Okay, today an almost really horrible thing happened. I’m at the busiest four-way stop in Ballard, on my way to meet Mike for 5:30 yoga. It’s a very pedestrian heavy four way, so you have to be really cautious and yeild a lot. I stopped at the stop well behind the crosswalk, waited my turn, and started to go.
Suddenly, there was a girl on a skateboard RIGHT IN FRONT OF MY CAR. She came from my blind spot FLYING down the sidewalk and into the street.
I slammed on my breaks, and I gasped. She fell off the skateboard (not down on the ground, but off her skateboard). I think she was close enough that she actually put her hands on the hood. She was completely shocked and she said “sorry!” and I said “sorry!” and I sat at the stop a minute more (with my hand on my heart!) and waited while she passed and I recovered.

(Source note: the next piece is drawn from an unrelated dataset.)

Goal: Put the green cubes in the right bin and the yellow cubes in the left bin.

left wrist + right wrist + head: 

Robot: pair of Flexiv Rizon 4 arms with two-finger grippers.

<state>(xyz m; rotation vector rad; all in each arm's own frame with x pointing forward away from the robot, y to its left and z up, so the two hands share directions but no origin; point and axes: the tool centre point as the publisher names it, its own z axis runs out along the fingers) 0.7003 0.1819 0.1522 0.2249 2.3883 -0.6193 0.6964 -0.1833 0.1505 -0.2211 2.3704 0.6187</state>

It was terrifying. I was almost in tears afterward. I mean, she came out of NOWHERE — I guess from in front of the library, she was going so fast. I met Mike in the parking lot right after that, and said my ‘hellos’ and ‘how was your days’ and told him about it. If he hadn’t shown up right away to distract me, he probably would have found me having a panic attack in my car.
So, how are you supposed to feel in those situations? It wasn’t even CLOSE to my fault that she flew in front of me and didn’t look or stop. But it would have been my fault if I had HIT her! I mean I was coming from a stop, but STILL. I have a goal in life to never touch flesh with my car!
I went to yoga shaken, but felt better after. I decided that hopefully the girl learned from the experience to approach stop signs with caution (or perhaps to at least pause at them) and hopefully as a result of this will not get hit by any cars in the future. I was of course reminded to be as alert as possible. (No, I was not on my phone or doing anything else at this moment.) But it never hurts to be reminded.